- Prompt -
The entries below contain a line with "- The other" and a line with "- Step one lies". Quote exactly those two lines and all lines between them.

- Dataset entries -
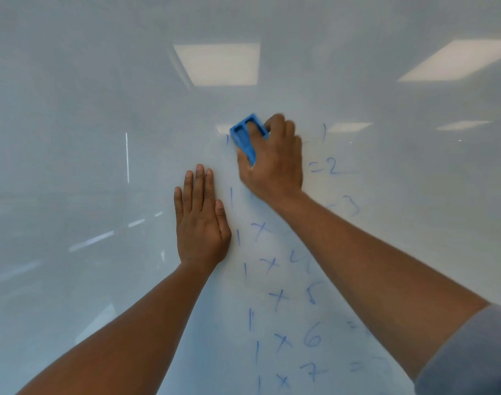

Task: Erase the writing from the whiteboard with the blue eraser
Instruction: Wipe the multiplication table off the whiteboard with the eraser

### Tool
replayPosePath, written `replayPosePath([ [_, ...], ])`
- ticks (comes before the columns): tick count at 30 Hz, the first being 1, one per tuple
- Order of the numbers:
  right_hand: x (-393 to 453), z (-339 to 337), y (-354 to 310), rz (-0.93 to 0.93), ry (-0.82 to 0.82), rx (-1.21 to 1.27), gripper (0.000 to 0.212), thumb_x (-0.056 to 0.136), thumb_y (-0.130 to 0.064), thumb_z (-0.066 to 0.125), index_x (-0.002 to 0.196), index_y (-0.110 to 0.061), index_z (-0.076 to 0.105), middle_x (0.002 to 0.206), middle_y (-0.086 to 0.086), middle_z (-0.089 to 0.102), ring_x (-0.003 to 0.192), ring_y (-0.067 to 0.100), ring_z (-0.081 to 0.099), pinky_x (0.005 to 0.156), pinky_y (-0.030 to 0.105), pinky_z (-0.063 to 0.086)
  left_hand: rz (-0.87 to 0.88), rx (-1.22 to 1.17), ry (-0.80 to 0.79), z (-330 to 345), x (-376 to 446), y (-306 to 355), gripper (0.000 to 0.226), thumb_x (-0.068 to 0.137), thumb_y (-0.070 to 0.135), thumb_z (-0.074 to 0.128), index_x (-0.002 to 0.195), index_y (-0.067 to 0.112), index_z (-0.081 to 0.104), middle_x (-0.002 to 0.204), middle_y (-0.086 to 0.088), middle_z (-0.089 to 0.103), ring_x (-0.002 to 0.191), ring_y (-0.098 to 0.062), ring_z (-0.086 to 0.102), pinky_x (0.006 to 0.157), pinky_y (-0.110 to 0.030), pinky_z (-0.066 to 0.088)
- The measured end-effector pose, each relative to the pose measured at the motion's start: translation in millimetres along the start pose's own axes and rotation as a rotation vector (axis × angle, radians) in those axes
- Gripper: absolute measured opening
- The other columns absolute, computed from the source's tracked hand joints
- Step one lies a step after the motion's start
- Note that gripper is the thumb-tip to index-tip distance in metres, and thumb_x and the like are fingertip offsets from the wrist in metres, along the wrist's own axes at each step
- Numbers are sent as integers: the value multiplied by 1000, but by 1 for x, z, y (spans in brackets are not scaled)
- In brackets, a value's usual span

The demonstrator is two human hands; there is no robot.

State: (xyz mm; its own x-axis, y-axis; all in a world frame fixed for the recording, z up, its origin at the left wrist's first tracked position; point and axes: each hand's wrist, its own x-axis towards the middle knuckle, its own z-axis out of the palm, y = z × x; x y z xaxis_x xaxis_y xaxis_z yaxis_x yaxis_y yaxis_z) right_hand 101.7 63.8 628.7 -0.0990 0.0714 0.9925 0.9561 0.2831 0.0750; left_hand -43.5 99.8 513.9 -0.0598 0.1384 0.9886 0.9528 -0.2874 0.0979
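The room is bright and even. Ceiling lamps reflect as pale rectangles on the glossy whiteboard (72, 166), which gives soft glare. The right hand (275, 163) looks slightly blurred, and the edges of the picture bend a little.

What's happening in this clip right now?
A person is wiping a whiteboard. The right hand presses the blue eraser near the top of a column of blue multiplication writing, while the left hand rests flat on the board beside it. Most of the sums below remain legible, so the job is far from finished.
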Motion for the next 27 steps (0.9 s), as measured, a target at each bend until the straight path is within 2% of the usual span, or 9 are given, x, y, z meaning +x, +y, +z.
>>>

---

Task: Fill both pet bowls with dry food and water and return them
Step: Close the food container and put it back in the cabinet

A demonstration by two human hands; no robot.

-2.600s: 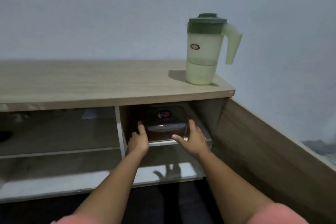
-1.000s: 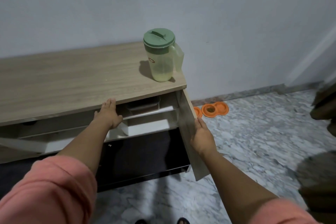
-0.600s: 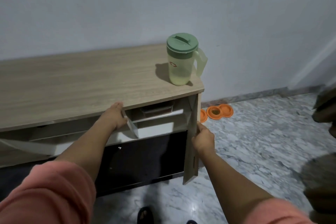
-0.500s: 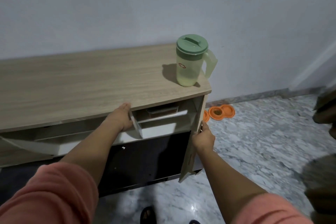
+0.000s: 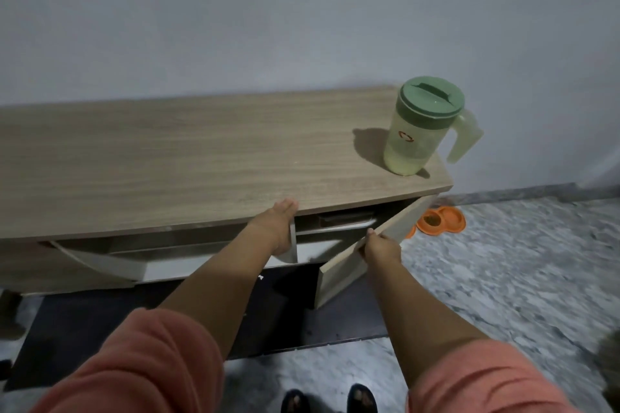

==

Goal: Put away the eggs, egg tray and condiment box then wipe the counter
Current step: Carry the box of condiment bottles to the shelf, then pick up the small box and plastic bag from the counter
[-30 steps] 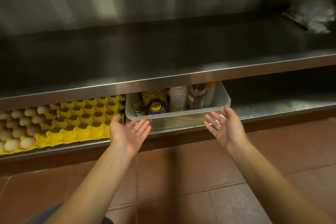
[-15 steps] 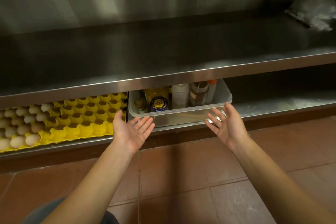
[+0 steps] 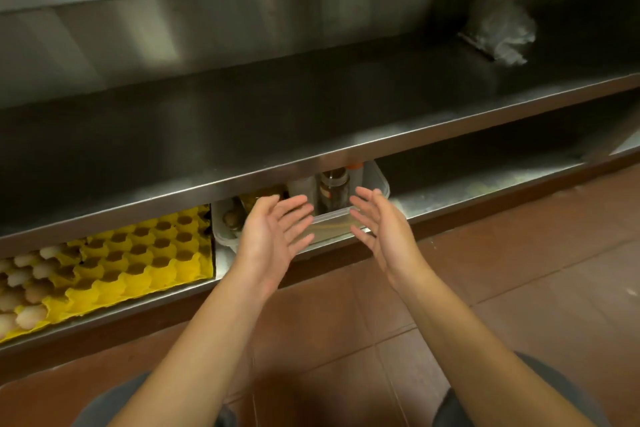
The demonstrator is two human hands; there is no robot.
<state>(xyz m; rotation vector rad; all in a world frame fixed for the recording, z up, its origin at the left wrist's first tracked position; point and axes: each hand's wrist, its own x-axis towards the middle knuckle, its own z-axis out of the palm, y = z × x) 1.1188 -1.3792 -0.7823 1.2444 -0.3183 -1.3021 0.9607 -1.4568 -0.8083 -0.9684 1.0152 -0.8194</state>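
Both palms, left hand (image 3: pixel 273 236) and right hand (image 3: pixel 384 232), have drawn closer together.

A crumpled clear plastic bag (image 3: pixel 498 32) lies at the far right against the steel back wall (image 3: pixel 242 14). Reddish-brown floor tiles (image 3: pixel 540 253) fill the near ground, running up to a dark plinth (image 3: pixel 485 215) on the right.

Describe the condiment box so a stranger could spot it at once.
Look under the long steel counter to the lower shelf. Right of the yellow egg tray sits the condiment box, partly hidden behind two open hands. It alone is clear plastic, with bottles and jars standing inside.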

- Result of this task -
- The other columns absolute, computed from the source's tracked hand joints
- Step one lies a step after the motion's start

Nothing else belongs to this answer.